Targeted genome editing in mammalian cells – CRISPR/Cas9 makes it possible


Targeted genome editing with the hope of treating and curing diseases has always been a major goal in the field of biology. The groundbreaking discovery of CRISPR/Cas9 technology has opened up a wealth of avenues for innovative research to get closer to realizing this goal. CRISPR/Cas9 is a “genome editing” tool that extends gene therapy by not only potentially delivering healthy copies of genes, but rewriting the bad ones too. However, developing specific methods for efficient and safe delivery of this technology to cells and tissues and limiting off-target effects is essential for the future of gene therapy. Here we’ll be giving an overview of this exciting technology and outlining two new methods for using it in tissue culture.

A brief history

Back in the 80’s researchers noticed that bacterial genomes contain small blocks of repeating DNA separated by non-repeated “spacers” of stored DNA. These spacers are pieces of viral DNA that the bacteria keep as a record of the viruses they have been exposed to. It works like an immune system, and is known as CRISPR (clustered regularly interspaced short palindromic repeats). In brief, when a virus invades the bacteria, the spacer DNA is converted into RNA. A protein, known as Cas9, binds to this RNA to form a complex which then binds to the matching sequence in the genome of the invading virus. Cas9 opens the helix and cuts both sides of the DNA – disabling the virus. Researchers figured out that they could manipulate this process by making synthetic RNA strands which could be used to add or delete specific bits of the genome (1).

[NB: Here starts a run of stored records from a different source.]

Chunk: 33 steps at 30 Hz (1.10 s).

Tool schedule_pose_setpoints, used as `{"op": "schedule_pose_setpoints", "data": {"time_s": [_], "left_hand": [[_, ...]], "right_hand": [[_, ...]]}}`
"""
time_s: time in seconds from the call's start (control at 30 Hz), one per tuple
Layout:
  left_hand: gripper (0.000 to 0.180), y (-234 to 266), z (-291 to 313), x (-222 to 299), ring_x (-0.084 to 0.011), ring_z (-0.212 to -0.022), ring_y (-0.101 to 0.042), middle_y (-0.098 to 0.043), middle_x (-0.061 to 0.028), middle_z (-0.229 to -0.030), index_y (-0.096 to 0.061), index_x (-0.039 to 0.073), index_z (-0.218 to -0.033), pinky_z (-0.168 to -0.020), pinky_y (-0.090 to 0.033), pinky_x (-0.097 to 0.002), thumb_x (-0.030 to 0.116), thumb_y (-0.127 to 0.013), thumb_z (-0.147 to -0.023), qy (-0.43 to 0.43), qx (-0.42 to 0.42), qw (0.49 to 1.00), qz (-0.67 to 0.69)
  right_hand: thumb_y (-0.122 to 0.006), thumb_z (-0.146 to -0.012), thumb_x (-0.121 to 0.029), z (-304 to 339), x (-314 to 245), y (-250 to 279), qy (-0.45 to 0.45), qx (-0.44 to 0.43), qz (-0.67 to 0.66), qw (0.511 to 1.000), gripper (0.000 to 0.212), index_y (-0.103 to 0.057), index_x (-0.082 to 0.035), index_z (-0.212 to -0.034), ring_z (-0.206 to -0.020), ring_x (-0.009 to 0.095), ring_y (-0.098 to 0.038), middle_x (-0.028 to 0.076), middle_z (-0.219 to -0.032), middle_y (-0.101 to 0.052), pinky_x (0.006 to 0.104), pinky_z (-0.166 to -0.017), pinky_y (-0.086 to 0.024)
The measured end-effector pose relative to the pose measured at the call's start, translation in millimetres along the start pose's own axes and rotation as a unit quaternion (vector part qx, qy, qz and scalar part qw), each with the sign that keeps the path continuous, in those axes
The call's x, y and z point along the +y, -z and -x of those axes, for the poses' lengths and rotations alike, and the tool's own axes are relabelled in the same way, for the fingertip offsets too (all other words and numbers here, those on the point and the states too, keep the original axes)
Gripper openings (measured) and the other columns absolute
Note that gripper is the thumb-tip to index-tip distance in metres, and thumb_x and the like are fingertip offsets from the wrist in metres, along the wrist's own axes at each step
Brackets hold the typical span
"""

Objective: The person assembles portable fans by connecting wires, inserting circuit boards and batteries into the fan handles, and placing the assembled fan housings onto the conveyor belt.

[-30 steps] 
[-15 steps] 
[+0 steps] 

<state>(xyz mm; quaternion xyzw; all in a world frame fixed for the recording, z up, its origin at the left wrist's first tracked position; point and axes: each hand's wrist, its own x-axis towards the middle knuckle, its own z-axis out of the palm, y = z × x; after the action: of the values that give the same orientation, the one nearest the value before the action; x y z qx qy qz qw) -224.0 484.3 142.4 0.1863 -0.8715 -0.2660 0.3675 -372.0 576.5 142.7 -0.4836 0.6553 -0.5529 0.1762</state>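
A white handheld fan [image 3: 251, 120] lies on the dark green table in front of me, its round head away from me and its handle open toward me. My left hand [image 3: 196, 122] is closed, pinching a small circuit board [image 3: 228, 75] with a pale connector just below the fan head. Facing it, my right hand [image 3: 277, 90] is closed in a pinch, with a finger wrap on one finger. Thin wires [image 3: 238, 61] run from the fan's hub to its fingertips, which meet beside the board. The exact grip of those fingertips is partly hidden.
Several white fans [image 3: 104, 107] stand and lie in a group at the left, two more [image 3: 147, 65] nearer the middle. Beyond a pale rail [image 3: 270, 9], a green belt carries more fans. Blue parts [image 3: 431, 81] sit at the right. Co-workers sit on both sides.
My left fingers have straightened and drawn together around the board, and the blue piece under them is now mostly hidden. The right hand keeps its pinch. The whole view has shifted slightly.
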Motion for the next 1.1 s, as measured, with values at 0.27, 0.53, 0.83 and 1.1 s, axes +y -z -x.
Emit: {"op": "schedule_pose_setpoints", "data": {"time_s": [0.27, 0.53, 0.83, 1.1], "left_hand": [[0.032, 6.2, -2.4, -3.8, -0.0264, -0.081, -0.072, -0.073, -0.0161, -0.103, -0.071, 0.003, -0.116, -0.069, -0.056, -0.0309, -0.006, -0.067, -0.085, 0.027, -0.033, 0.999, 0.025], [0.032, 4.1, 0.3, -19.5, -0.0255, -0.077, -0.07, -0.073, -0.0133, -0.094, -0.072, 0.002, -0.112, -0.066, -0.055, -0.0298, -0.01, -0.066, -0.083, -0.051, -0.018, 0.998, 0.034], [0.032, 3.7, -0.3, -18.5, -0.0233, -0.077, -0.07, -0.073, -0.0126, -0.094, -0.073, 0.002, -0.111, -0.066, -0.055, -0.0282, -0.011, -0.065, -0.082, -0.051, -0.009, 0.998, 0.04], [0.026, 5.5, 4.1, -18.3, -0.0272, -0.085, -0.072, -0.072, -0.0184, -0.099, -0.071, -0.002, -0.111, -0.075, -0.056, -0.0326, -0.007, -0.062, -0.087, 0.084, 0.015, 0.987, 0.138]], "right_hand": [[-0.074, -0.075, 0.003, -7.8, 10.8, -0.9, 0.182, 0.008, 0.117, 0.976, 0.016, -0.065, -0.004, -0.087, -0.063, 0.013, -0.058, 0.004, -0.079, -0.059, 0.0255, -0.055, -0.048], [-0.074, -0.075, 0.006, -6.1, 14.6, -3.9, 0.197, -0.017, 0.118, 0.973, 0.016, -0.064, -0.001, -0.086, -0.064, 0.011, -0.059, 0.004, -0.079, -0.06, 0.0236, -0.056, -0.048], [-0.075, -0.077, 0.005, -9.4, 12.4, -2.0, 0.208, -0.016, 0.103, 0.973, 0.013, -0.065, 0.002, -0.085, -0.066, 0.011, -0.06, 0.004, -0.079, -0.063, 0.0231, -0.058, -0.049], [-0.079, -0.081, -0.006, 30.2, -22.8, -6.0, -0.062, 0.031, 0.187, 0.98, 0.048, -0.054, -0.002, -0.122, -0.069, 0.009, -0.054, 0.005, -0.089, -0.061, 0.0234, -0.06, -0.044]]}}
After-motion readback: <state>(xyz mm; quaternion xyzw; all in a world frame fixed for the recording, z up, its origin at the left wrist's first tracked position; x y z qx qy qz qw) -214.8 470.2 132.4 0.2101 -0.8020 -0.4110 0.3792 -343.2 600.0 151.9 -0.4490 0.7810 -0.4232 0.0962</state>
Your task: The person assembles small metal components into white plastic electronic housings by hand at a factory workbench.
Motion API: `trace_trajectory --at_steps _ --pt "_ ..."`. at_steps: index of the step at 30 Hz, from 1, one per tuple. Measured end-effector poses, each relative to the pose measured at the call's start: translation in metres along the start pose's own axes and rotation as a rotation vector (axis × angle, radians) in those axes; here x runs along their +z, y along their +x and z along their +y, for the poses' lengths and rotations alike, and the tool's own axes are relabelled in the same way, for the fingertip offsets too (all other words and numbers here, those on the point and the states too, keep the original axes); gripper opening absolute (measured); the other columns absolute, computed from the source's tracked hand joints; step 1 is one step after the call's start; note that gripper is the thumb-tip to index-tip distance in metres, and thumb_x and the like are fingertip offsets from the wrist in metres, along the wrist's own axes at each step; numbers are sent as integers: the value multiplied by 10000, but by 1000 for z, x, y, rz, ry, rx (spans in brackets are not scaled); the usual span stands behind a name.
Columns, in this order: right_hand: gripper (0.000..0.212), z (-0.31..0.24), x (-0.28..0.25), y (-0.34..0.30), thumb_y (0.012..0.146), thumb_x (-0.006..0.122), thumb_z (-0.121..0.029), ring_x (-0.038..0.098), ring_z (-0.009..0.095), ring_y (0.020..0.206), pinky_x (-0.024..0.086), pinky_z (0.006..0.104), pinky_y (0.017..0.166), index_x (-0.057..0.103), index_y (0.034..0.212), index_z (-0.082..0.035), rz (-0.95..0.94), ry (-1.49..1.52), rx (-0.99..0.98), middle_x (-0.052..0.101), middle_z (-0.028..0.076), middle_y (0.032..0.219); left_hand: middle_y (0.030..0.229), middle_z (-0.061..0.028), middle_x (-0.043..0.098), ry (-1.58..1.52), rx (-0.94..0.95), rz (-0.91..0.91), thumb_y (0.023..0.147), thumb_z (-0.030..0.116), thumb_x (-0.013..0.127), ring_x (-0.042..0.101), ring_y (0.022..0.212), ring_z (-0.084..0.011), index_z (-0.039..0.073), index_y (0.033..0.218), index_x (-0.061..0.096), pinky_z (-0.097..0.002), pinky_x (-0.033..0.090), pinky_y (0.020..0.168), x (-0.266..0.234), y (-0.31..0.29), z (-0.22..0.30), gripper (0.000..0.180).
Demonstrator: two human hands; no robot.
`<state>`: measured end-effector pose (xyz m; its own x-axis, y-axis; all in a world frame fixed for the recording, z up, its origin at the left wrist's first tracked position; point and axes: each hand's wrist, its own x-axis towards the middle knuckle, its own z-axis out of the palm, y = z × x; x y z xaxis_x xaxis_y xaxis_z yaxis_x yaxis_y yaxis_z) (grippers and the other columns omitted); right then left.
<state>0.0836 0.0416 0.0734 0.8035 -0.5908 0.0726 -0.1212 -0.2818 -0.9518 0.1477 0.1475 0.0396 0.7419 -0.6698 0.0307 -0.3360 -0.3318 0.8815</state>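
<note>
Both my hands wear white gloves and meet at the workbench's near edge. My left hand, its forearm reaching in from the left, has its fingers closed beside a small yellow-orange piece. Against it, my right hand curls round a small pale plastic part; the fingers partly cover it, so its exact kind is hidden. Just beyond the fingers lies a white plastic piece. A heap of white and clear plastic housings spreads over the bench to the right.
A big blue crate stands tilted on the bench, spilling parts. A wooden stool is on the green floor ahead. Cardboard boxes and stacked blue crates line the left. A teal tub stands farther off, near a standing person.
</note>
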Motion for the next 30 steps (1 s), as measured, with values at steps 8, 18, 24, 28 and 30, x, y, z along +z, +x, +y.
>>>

Developing specific and stable methods for all

Last year, two exciting protocols were published describing how to use CRISPR technology in tissue culture (Figure 1). The first describes how to perform viral packaging and cell culture for CRISPR-based screens (2) and the second describes how to use CRISPR technology for genome activation and repression in mammalian cells (3). Both methods combine the expertise of researchers in CRISPR/Cas9 technology with our robust purification solutions, such as our Plasmid Midi Kit, which purifies plasmid DNA using an endotoxin-free protocol for better transfection efficiency (3). It’s protocols such as these that will enable labs across the globe to better understand complex gene networks and functions and apply CRISPR/Cas9 technology in a standardized way to future medical and industrial advances.

Find out how your research could benefit from this new technology by visiting our CRISPR/Cas9 gene editing website.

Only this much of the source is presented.